== WHAT IS NEEDED ==
Reproduce the full listing below unchanged, apart from the pictures.

== PROVIDED MATERIAL ==
^^^^^^^^^^^^^^^^
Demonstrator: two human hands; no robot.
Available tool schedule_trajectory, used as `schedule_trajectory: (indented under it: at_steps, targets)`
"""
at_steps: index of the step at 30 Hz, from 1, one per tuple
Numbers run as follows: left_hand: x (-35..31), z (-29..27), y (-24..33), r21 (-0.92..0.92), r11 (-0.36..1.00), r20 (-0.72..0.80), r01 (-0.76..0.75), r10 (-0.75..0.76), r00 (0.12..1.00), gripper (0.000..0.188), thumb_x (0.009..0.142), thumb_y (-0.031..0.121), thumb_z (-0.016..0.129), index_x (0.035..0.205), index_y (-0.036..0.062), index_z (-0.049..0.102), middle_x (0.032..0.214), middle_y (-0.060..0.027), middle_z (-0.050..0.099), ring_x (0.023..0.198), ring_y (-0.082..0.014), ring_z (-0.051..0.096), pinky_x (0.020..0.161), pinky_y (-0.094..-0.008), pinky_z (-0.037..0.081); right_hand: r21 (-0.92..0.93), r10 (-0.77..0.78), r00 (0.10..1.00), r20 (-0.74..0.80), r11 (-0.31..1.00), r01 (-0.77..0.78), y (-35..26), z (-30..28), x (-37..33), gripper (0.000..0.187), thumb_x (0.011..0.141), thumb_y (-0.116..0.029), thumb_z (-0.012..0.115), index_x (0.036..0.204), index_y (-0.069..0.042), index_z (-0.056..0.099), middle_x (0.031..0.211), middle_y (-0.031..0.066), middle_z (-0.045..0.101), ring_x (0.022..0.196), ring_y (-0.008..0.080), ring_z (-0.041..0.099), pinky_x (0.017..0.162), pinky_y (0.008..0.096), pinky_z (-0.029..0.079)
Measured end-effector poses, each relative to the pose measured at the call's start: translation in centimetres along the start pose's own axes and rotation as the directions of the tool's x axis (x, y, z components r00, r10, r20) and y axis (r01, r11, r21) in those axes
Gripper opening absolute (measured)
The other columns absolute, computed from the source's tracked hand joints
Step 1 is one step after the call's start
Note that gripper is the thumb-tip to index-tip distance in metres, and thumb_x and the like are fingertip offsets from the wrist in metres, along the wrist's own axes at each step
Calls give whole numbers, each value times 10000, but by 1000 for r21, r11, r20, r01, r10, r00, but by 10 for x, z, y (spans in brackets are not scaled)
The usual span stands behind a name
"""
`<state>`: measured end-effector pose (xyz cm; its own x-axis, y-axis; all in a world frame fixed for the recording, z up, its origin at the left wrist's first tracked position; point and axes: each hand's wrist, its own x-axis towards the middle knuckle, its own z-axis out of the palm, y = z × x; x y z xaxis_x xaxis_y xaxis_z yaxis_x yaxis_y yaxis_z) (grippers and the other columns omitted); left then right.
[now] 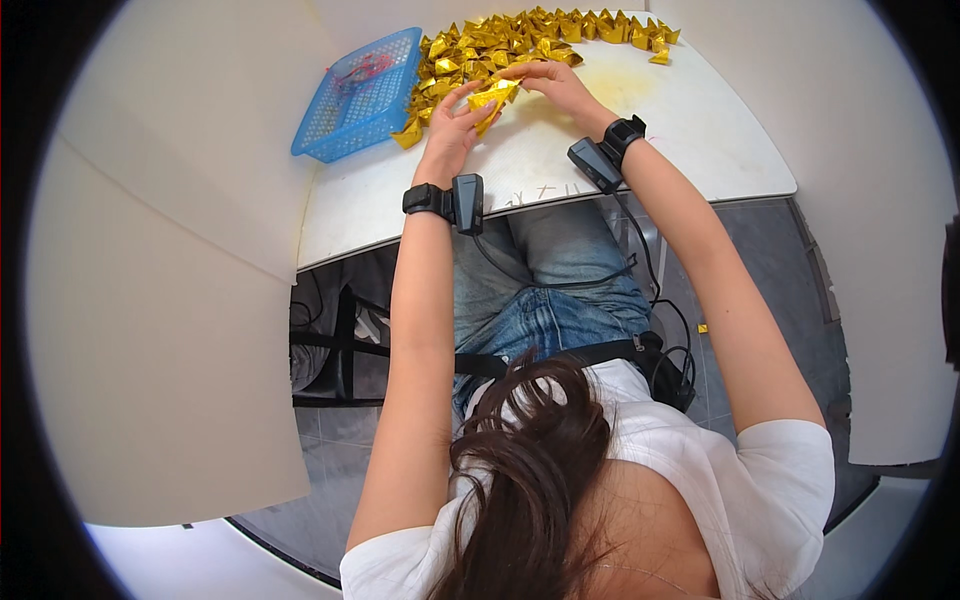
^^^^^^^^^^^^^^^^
== RESULT OF THIS TASK ==
Demonstrator: two human hands; no robot.
Available tool schedule_trajectory, used as `schedule_trajectory: (indented under it: at_steps, targets)`
"""
at_steps: index of the step at 30 Hz, from 1, one per tuple
Numbers run as follows: left_hand: x (-35..31), z (-29..27), y (-24..33), r21 (-0.92..0.92), r11 (-0.36..1.00), r20 (-0.72..0.80), r01 (-0.76..0.75), r10 (-0.75..0.76), r00 (0.12..1.00), gripper (0.000..0.188), thumb_x (0.009..0.142), thumb_y (-0.031..0.121), thumb_z (-0.016..0.129), index_x (0.035..0.205), index_y (-0.036..0.062), index_z (-0.049..0.102), middle_x (0.032..0.214), middle_y (-0.060..0.027), middle_z (-0.050..0.099), ring_x (0.023..0.198), ring_y (-0.082..0.014), ring_z (-0.051..0.096), pinky_x (0.020..0.161), pinky_y (-0.094..-0.008), pinky_z (-0.037..0.081); right_hand: r21 (-0.92..0.93), r10 (-0.77..0.78), r00 (0.10..1.00), r20 (-0.74..0.80), r11 (-0.31..1.00), r01 (-0.77..0.78), y (-35..26), z (-30..28), x (-37..33), gripper (0.000..0.187), thumb_x (0.011..0.141), thumb_y (-0.116..0.029), thumb_z (-0.012..0.115), index_x (0.036..0.204), index_y (-0.069..0.042), index_z (-0.056..0.099), middle_x (0.031..0.211), middle_y (-0.031..0.066), middle_z (-0.045..0.101), ring_x (0.022..0.196), ring_y (-0.008..0.080), ring_z (-0.041..0.099), pinky_x (0.017..0.162), pinky_y (0.008..0.096), pinky_z (-0.029..0.079)
Measured end-effector poses, each relative to the pose measured at the call's start: translation in centimetres along the start pose's own axes and rotation as the directions of the tool's x axis (x, y, z components r00, r10, r20) and y axis (r01, r11, r21) in those axes
Gripper opening absolute (measured)
The other columns absolute, computed from the source's tracked hand joints
Step 1 is one step after the call's start
Note that gripper is the thumb-tip to index-tip distance in metres, and thumb_x and the like are fingertip offsets from the wrist in metres, along the wrist's own axes at each step
Calls give whole numbers, each value times 10000, but by 1000 for r21, r11, r20, r01, r10, r00, but by 10 for x, z, y (spans in brackets are not scaled)
The usual span stands behind a name
"""
`<state>`: measured end-effector pose (xyz cm; its own x-axis, y-axis; all in a world frame fixed for the recording, z up, its origin at the left wrist's first tracked position; point and axes: each hand's wrist, its own x-axis towards the middle knuckle, its own z-axis out of the palm, y = z × x; x y z xaxis_x xaxis_y xaxis_z yaxis_x yaxis_y yaxis_z) (grippers and the other columns omitted); left then right.
[now] 

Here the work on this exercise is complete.